4. Conforming Amendments.
   
   • (A) Attorneys’ Fees. Section 2115(e) of the Public Health Service Act (42 U.S.C. 300aa–15(e)) is amended:
     1. By striking paragraph (2).
     2. By redesignating paragraph (3) as paragraph (2).
   • (B) Payment of Compensation. Section 2115(f) of the Public Health Service Act (42 U.S.C. 300aa–15(f)) is amended:
     1. By striking paragraph (1).
     2. By redesignating paragraphs (2) through (4) as paragraphs (1) through (3), respectively.
     3. In paragraph (1) (as so redesignated), by striking “Such compensation may not be paid after an election under section 2121(a) to file a civil action for damages for the vaccine-related injury or death for which such compensation was awarded.”
     4. In paragraph (3)(B) (as so redesignated), by striking “If the appropriations under subsection (j) are insufficient to make a payment of an annual installment, the limitation on civil actions prescribed by section 2121(a) shall not apply to a civil action for damages brought by the petitioner entitled to the payment.”

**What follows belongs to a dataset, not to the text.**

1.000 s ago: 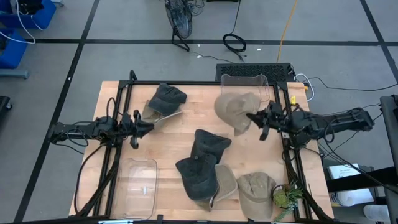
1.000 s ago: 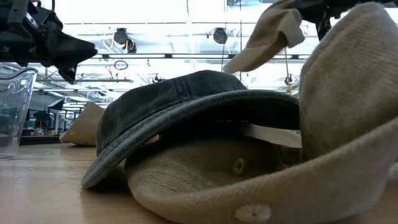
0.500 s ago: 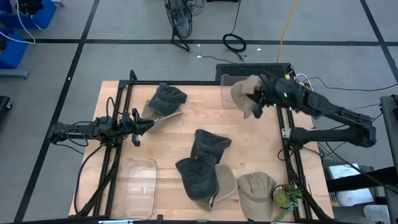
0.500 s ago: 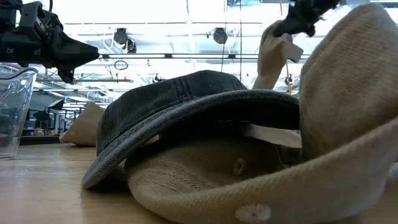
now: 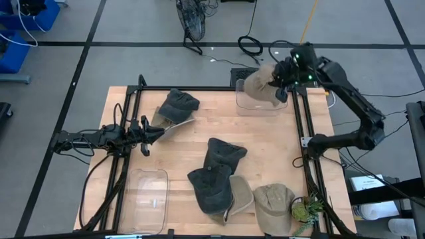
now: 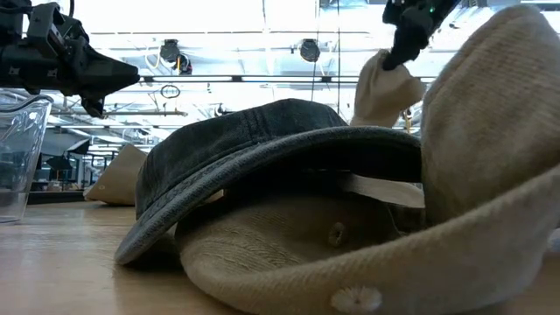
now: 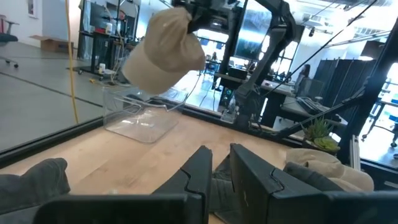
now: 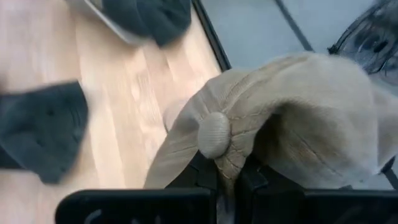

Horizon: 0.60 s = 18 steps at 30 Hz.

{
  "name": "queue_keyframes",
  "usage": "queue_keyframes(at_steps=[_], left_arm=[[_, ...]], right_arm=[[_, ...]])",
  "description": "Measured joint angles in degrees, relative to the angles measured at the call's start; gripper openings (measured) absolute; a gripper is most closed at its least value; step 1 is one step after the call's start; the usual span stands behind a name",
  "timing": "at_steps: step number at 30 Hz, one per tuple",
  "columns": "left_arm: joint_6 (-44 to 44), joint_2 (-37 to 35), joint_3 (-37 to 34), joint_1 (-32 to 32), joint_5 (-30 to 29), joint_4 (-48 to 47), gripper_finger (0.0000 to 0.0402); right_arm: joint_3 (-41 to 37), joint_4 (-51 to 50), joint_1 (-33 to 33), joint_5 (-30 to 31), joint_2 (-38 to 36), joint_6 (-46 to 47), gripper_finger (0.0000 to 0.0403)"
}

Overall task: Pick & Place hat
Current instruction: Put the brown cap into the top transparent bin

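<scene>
Nearest, at the bottom centre of the high view, we see spare dark and tan caps (image 5: pixel 222 179) heaped on the wooden table (image 5: pixel 192 143). At mid-left our left gripper (image 5: pixel 154 132) waits, fingers nearly together. At the upper right, our right gripper (image 5: pixel 279 78), clamped on the tan fabric baseball cap (image 5: pixel 257 85), has swung it from mid-table to above the clear plastic bin (image 5: pixel 260 106); release looks next.

A small green plant (image 5: pixel 306 210) sits at the table's (image 5: pixel 199 136) corner.
</scene>
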Motion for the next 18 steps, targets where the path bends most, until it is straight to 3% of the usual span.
queue_keyframes(at_steps=[12,18], left_arm=[[-0.05,-0.01,0.00,0.00,-3.05,-0.02,0.0062],[0.04,0.00,0.00,0.00,-4.10,-0.04,0.0062]], right_arm=[[3.22,-10.11,-2.82,-1.08,5.19,-24.89,0.0003],[3.20,-12.21,-2.82,0.67,5.31,-28.25,0.0003]])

   • (C) State Limitations of Actions. Section 2116(c) of the Public Health Service Act (42 U.S.C. 300aa–16(c)) is amended by striking “an election is made under section 2121(a) to file the civil action” and inserting “judgment is entered by the United States Court of Federal Claims (or, if an appeal is taken under section 2112(f), the appellate court’s mandate is issued) with respect to the petition”.
   • (D) Termination of Program. Section 2134(b)(1) of the Public Health Service Act (42 U.S.C. 300aa–34(b)(1)) is amended:
     1. By striking “and accepted under section 2121(a)”.
     2. By striking “Section 2111(a) and part B shall not apply to civil actions for damages for a vaccine-related injury or death for which a petition may not be filed because of subparagraph (B).”

(b) Excluding COVID-19 Vaccines from Definition of Covered Countermeasure. Section 319F–3(i)(1) of the Public Health Service Act (42 U.S.C. 247d–6d(i)(1)) is amended to read as follows:

• “(1) Covered Countermeasure.—The term ‘covered countermeasure’—
  • (A) means—
    • (i) a qualified pandemic or epidemic product (as defined in paragraph (7));
    • (ii) a security countermeasure (as defined in section 319F–2(c)(1)(B));
    • (iii) a drug (as such term is defined in section 201(g)(1) of the Federal Food, Drug, and Cosmetic Act (21 U.S.C. 321(g)(1)), biological product (as such term is defined by section 351(i) of this Act), or device (as such term is defined by section 201(h) of the Federal Food, Drug, and Cosmetic Act (21 U.S.C. 321(h)) that is authorized for emergency use in accordance with section 564, 564A, or 564B of the Federal Food, Drug, and Cosmetic Act; or
    • (iv) a respiratory protective device that is approved by the National Institute for Occupational Safety and Health under part 84 of title 42, Code of Federal Regulations (or any successor regulations), and that the Secretary determines to be a priority for use during a public health emergency declared under section 319;
  • (B) does not include any vaccine used to mitigate, prevent, or treat COVID–19.”